Output file description
We can now inspect the output (scf.diamond.in > scf.diamond.out) using vi/more/less command. We found:
A recap of the configuration that is being calculated:
bravais-lattice index = 2
lattice parameter (alat) = 6.7403 a.u.
unit-cell volume = 76.5550 (a.u.)^3
number of atoms/cell = 2
number of atomic types = 1
number of electrons = 8.00
number of Kohn-Sham states= 4
kinetic-energy cutoff = 40.0000 Ry
charge density cutoff = 160.0000 Ry
convergence threshold = 1.0E-08
mixing beta = 0.7000
Exchange-correlation= SLA PZ NOGX NOGC
Deatailed information of the unit cell:
celldm(1)= 6.740278 celldm(2)= 0.000000 celldm(3)= 0.000000 celldm(4)= 0.000000 celldm(5)= 0.000000 celldm(6)= 0.000000
crystal axes: (cart. coord. in units of alat)
a(1) = ( -0.500000 0.000000 0.500000 )
a(2) = ( 0.000000 0.500000 0.500000 )
a(3) = ( -0.500000 0.500000 0.000000 )
reciprocal axes: (cart. coord. in units 2 pi/alat)
b(1) = ( -1.000000 -1.000000 1.000000 )
b(2) = ( 1.000000 1.000000 1.000000 )
b(3) = ( -1.000000 1.000000 -1.000000 )
Information on the used pseudopotential:
PseudoPot. # 1 for C read from file:
/home/max/LabQSM/pseudo/C.pz-vbc.UPF
MD5 check sum: ab53dd623bfeb79c5a7b057bc96eae20
Pseudo is Norm-conserving, Zval = 4.0
Generated by new atomic code, or converted to UPF format
Using radial grid of 269 points, 1 beta functions with:
l(1) = 0
atomic species valence mass pseudopotential
C 4.00 12.01100 C ( 1.00)
Information on the symmetries operation detected
48 Sym. Ops., with inversion, found (24 have fractional translation)

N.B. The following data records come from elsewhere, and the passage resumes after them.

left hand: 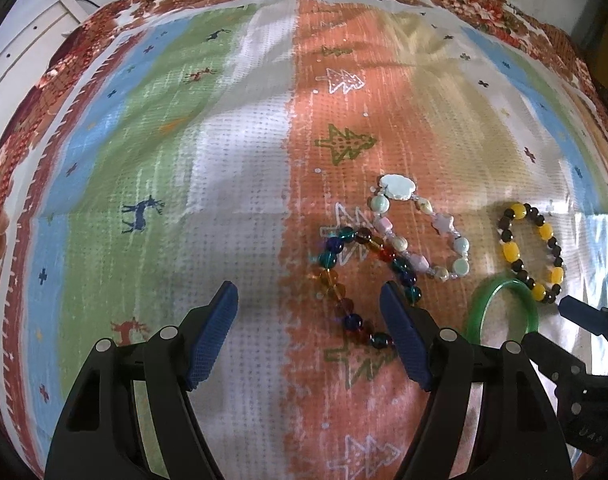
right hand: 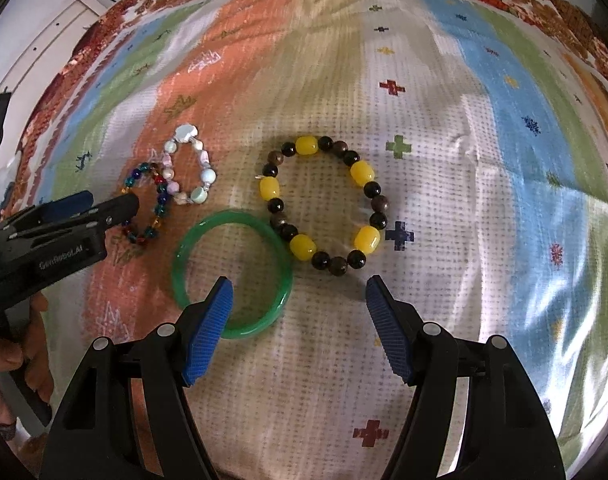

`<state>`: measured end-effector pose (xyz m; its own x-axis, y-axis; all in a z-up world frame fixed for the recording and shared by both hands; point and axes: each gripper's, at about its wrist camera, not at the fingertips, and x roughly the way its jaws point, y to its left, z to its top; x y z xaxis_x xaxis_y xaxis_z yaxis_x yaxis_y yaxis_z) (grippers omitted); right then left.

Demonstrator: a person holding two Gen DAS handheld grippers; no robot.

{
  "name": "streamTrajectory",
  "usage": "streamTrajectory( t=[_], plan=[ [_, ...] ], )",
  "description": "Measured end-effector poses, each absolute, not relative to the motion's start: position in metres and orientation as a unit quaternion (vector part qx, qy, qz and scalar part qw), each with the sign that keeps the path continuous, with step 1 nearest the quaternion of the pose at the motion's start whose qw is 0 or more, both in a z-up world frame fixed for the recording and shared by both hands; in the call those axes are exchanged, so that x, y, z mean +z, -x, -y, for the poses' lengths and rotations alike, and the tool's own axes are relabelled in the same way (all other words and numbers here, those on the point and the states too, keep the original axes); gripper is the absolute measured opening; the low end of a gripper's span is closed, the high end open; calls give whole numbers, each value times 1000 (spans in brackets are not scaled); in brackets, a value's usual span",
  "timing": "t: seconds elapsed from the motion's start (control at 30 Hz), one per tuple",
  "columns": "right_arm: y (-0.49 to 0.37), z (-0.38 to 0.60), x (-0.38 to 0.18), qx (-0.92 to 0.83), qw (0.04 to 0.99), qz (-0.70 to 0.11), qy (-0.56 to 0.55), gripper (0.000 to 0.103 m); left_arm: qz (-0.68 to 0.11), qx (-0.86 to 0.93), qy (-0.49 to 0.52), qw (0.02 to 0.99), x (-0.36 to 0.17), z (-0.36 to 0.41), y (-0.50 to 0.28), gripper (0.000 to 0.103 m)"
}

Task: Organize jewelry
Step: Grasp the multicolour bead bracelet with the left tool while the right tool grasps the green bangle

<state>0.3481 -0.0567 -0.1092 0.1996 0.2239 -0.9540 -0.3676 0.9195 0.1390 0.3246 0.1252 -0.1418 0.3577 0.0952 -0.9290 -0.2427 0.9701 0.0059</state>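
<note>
Left gripper and right gripper both stand spread, holding nothing. 4 pieces lie on the patterned cloth: green bangle at centre-left, yellow-and-black bracelet just right of it, multicoloured glass bracelet overlapping the pale stone bracelet mid-frame.

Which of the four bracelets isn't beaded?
The green bangle: one smooth solid ring, lying flat beside the yellow-and-black bracelet. The other three are beaded.

Green bangle, yellow-and-black bracelet
</note>
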Motion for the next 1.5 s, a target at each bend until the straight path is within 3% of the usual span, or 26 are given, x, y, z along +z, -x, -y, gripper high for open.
streamTrajectory(
  t=[0.2, 0.33, 0.47, 0.53, 0.63, 0.67, 0.73, 1.5],
  plan=[
    [-347, 55, -114, 188, 768, -608, 69, 68, -566, 114, 52, 815, -150, -126, -330, 72],
    [-349, 59, -117, 179, 764, -617, 65, 55, -567, 113, 44, 815, -150, -124, -329, 66],
    [-352, 64, -117, 180, 760, -622, 51, 49, -566, 111, 45, 816, -150, -125, -327, 52],
    [-352, 66, -117, 177, 760, -623, 51, 34, -566, 110, 46, 816, -150, -126, -327, 41],
    [-352, 67, -118, 181, 758, -625, 48, 16, -568, 109, 47, 815, -149, -128, -326, 17],
    [-352, 68, -118, 183, 758, -625, 49, 14, -570, 106, 48, 814, -149, -128, -325, 9],
    [-351, 69, -118, 189, 757, -623, 53, 8, -571, 102, 51, 813, -148, -129, -324, 9],
    [-317, 70, -71, 211, 800, -554, 97, 9, -538, 65, 86, 836, -101, -118, -289, 9]
  ],
)
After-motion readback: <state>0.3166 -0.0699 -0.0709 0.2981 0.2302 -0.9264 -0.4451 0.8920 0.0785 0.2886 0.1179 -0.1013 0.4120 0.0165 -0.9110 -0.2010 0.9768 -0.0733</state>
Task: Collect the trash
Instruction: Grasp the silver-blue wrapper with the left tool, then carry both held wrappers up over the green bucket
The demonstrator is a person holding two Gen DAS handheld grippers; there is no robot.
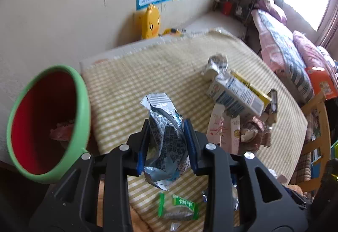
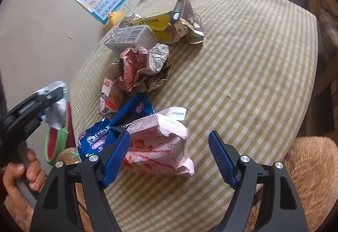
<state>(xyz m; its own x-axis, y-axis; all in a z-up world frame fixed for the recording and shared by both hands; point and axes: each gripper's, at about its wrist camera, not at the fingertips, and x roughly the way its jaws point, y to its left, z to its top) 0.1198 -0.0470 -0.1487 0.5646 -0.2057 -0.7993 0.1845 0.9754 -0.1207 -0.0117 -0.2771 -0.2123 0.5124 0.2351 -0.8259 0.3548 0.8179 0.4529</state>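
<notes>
The bench (image 1: 169, 67) in front of me wears a yellow-and-cream checked cloth, and the trash lies scattered across it. At its left edge is my bin (image 1: 48, 122), green on the outside and red inside, tipped so its mouth faces me, with a crumpled reddish scrap lying in it.

In my left gripper (image 1: 166, 136) I have a silver wrapper (image 1: 164, 126), pinched tight between the two blue pads and held above the cloth just right of the bin. It is crinkled foil with a serrated top edge and dense dark print I cannot read.

My right gripper (image 2: 169, 155) is spread wide and has hold of nothing. Between its fingers lies a pink carton (image 2: 158, 141), squashed and torn open along the top, printed with red strawberries; a white tab at its far end reads "25G30". The left pad touches the carton's side, the right pad is well apart from it.

Just left of the carton lies a blue Oreo packet (image 2: 109, 130), its logo readable in white. Beyond it sit a small strawberry-printed pack (image 2: 108, 98), a crumpled red-and-brown paper wad (image 2: 143, 69), then a white milk carton (image 2: 131, 38) showing a barcode, a yellow carton (image 2: 156, 24) and a torn brown box (image 2: 190, 20) at the far end.

Near me, under my left gripper, a small green wrapper (image 1: 181, 206) with white characters lies flat on the cloth.
</notes>
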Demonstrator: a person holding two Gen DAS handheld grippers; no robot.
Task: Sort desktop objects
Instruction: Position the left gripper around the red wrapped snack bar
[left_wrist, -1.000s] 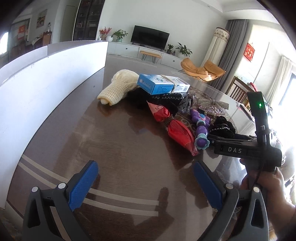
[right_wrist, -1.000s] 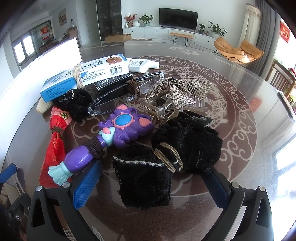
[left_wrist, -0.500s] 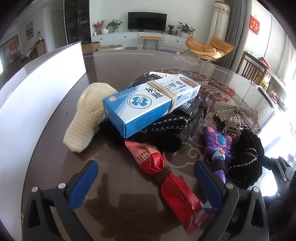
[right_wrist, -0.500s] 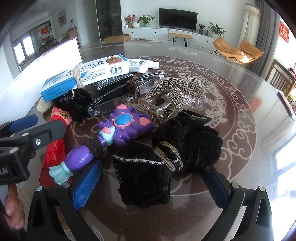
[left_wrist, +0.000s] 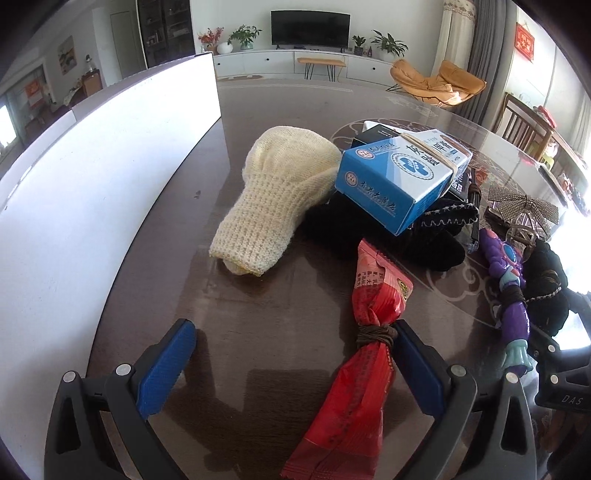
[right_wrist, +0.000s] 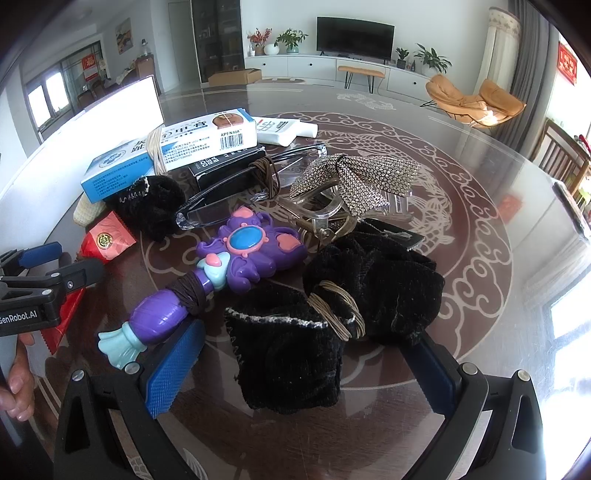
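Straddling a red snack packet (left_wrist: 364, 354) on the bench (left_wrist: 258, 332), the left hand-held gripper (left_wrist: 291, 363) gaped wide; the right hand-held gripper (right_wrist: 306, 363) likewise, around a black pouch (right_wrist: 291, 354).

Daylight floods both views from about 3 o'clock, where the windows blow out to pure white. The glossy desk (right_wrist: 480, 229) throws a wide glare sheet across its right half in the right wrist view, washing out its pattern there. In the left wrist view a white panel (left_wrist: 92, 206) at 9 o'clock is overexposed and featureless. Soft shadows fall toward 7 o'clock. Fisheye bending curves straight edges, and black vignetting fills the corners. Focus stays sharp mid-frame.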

Information on the k points used to sample the Brillouin zone and FFT gird:
number of k points= 8
cart. coord. in units 2pi/alat
k( 1) = ( 0.0000000 0.0000000 0.0000000), wk = 0.0312500
k( 2) = ( -0.2500000 0.2500000 -0.2500000), wk = 0.2500000
k( 3) = ( 0.5000000 -0.5000000 0.5000000), wk = 0.1250000
k( 4) = ( 0.0000000 0.5000000 0.0000000), wk = 0.1875000
k( 5) = ( 0.7500000 -0.2500000 0.7500000), wk = 0.7500000
k( 6) = ( 0.5000000 0.0000000 0.5000000), wk = 0.3750000
k( 7) = ( 0.0000000 -1.0000000 0.0000000), wk = 0.0937500
k( 8) = ( -0.5000000 -1.0000000 0.0000000), wk = 0.1875000
Dense grid: 2685 G-vectors FFT dimensions: ( 20, 20, 20)

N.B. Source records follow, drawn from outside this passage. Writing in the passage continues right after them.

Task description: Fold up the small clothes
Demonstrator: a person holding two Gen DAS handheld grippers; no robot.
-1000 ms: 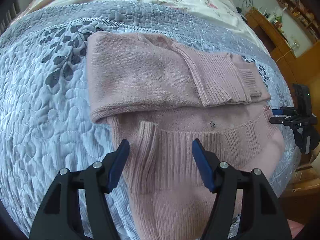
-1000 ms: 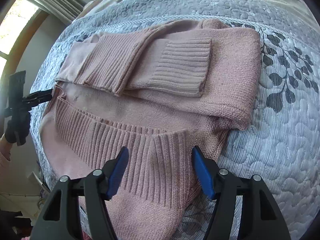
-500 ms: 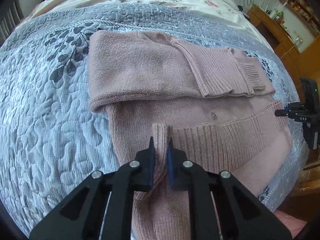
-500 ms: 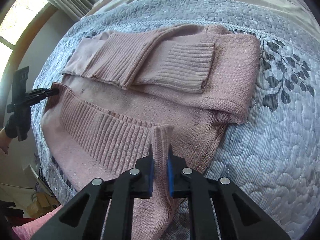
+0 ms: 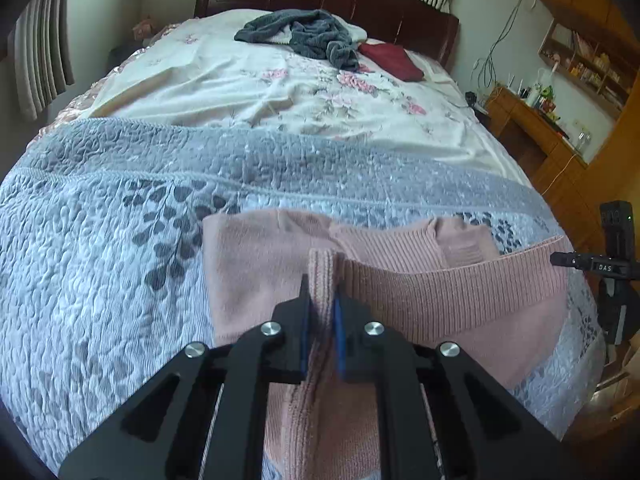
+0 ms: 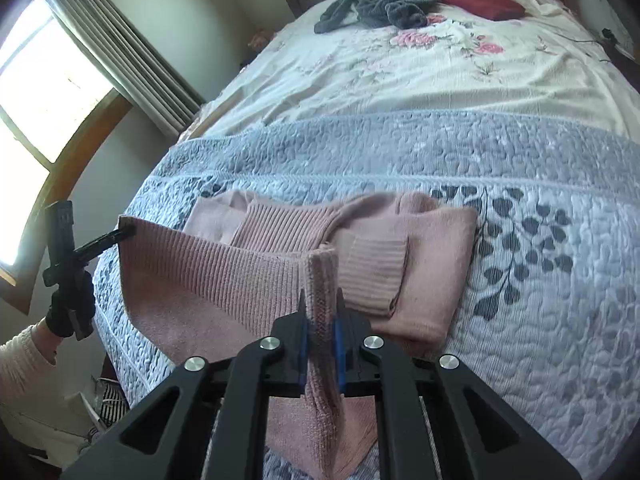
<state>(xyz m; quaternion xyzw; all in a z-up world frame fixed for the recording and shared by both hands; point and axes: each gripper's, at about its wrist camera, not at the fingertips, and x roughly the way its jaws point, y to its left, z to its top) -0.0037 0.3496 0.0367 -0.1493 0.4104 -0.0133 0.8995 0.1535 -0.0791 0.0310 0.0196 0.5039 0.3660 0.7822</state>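
We squeezed our left gripper (image 5: 321,300) and our right gripper (image 6: 321,308) tight on the ribbed bottom edge of the pink sweater (image 5: 448,292), one at each corner, and held that edge up above the rest of it, which lay on the gray quilt (image 5: 100,280).

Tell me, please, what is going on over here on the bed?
A person is folding a pink sweater on the grey quilt. The left tongs and the right tongs are each shut on a corner of the sweater's ribbed hem, holding it raised above the folded sleeves. Farther up the bed lie a grey garment and a dark red cloth, both untouched.
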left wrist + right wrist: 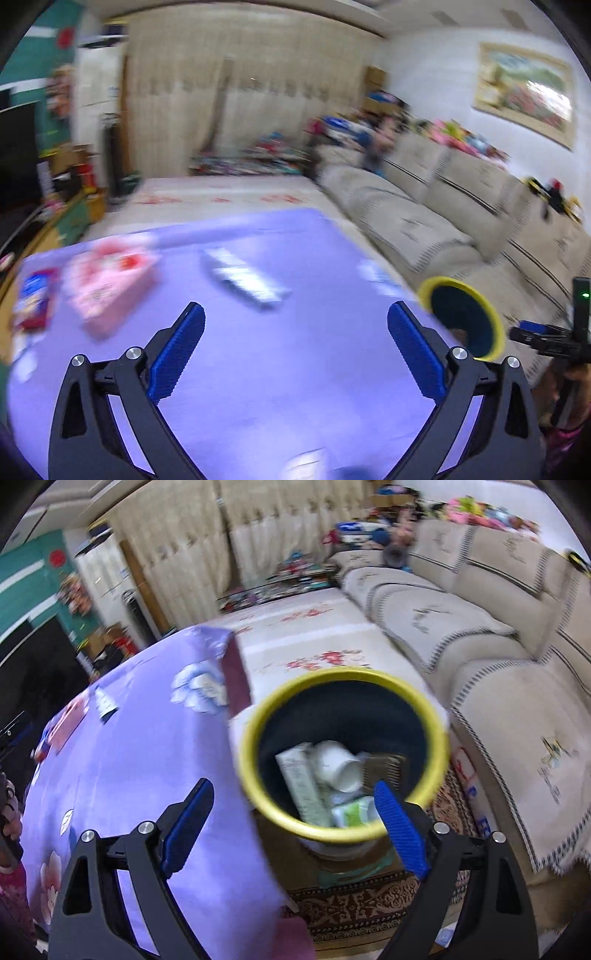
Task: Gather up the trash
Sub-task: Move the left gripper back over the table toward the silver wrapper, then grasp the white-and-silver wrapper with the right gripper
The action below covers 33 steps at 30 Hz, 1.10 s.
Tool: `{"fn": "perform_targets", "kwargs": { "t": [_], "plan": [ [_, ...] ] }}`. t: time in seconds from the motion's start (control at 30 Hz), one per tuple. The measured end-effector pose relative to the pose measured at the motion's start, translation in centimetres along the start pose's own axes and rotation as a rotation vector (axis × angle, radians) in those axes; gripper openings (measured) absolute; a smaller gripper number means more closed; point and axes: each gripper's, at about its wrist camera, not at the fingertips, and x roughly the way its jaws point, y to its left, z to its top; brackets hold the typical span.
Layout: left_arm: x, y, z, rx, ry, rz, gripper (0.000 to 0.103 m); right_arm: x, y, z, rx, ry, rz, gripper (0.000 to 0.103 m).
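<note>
A yellow-rimmed dark bin [343,753] stands on the floor at the table's right edge; it holds a white cup [338,764], a pale carton [303,786] and other wrappers. My right gripper [295,797] is open and empty just above the bin's near rim. My left gripper [295,314] is open and empty above the purple tablecloth [258,369]. On the table lie a white wrapper [243,280], a pink box [110,284] and a blue-red packet [33,299]. The bin also shows in the left wrist view [461,317]. The left view is blurred.
A beige sofa [498,657] runs along the right side. A patterned rug [354,901] lies under the bin. A floral floor mat [314,638] lies beyond the table. A TV stand [22,177] is at the left. More small wrappers [199,686] lie on the tablecloth.
</note>
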Motion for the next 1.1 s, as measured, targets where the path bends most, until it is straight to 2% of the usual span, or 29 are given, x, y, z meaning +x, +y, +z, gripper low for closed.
{"fn": "perform_targets", "kwargs": {
  "t": [0.13,0.3,0.43,0.5,0.6,0.7,0.77,0.87,1.07,1.1],
  "plan": [
    [-1.8,7.0,-2.0,-0.05,-0.011,0.14,0.098,1.5,5.2,1.8,-0.097,0.013,0.052,0.084],
    [-3.0,11.2,-4.0,-0.077,-0.01,0.231,0.098,3.5,12.5,4.5,-0.221,0.002,0.136,0.084],
    [-2.8,12.9,-5.1,-0.131,-0.019,0.204,0.098,6.6,19.4,7.1,-0.333,0.031,0.232,0.084],
    [-2.4,12.8,-5.2,-0.128,-0.008,0.193,0.098,7.9,22.5,8.2,-0.389,0.035,0.251,0.084],
    [-2.2,12.4,-5.6,-0.099,-0.008,0.218,0.098,10.6,27.3,10.0,-0.48,0.029,0.286,0.084],
    [-1.7,11.9,-5.5,-0.097,-0.009,0.213,0.098,13.9,30.6,11.0,-0.528,0.082,0.313,0.084],
    [-2.1,11.4,-5.5,-0.098,-0.013,0.219,0.098,16.1,32.1,11.2,-0.564,0.121,0.323,0.084],
    [-2.1,11.4,-5.4,-0.111,-0.014,0.218,0.098,18.9,33.7,11.3,-0.596,0.153,0.285,0.084],
    [-2.1,11.6,-5.6,-0.121,-0.019,0.229,0.098,21.7,34.3,10.8,-0.595,0.17,0.258,0.084],
    [-2.0,11.6,-5.6,-0.123,-0.018,0.226,0.098,22.1,34.3,10.6,-0.595,0.179,0.26,0.08]
  ]
}}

Intermediate energies calculated during the scf loop
Self-consistent Calculation
iteration # 1 ecut= 40.00 Ry beta= 0.70
Davidson diagonalization with overlap
ethr = 1.00E-02, avg # of iterations = 2.0
total cpu time spent up to now is 0.2 secs
total energy = -22.67865569 Ry
Harris-Foulkes estimate = -22.74103732 Ry
estimated scf accuracy < 0.12254037 Ry
...
Near the end “hopefully” our converged results Final Eigenvalues for each k point:
End of self-consistent calculation
k = 0.0000 0.0000 0.0000 ( 331 PWs) bands (ev):
-8.0812 13.3868 13.3868 13.3868
k =-0.2500 0.2500-0.2500 ( 323 PWs) bands (ev):
-6.3642 6.7040 11.6380 11.6380
Final total energy and contribution of the various terms:
! total energy = -22.68935940 Ry
Harris-Foulkes estimate = -22.68935940 Ry
estimated scf accuracy < 1.5E-09 Ry
The total energy is the sum of the following terms:
one-electron contribution = 8.08269762 Ry
hartree contribution = 1.85703398 Ry
xc contribution = -7.05484267 Ry
ewald contribution = -25.57424832 Ry
convergence has been achieved in 6 iterations
At the end of the file, you can find info on timings spent in each part of the code (subroutines):
PWSCF : 0.13s CPU 0.32s WALL
Exercises:
Exercise 1
Convergence wrt k-points
- Using a script, perform different runs in order to converge the absolute energy of your system with respect to the k-point sampling
(keep other variables fixed).
- You can use a cutoff lower than the converged one (~40 Ry)
- Hint: Try 4x4x4, 6x6x6, 8x8x8 etc...
- Take also a look at the number of the irreducible k-points generated by the code and at the relative execution time.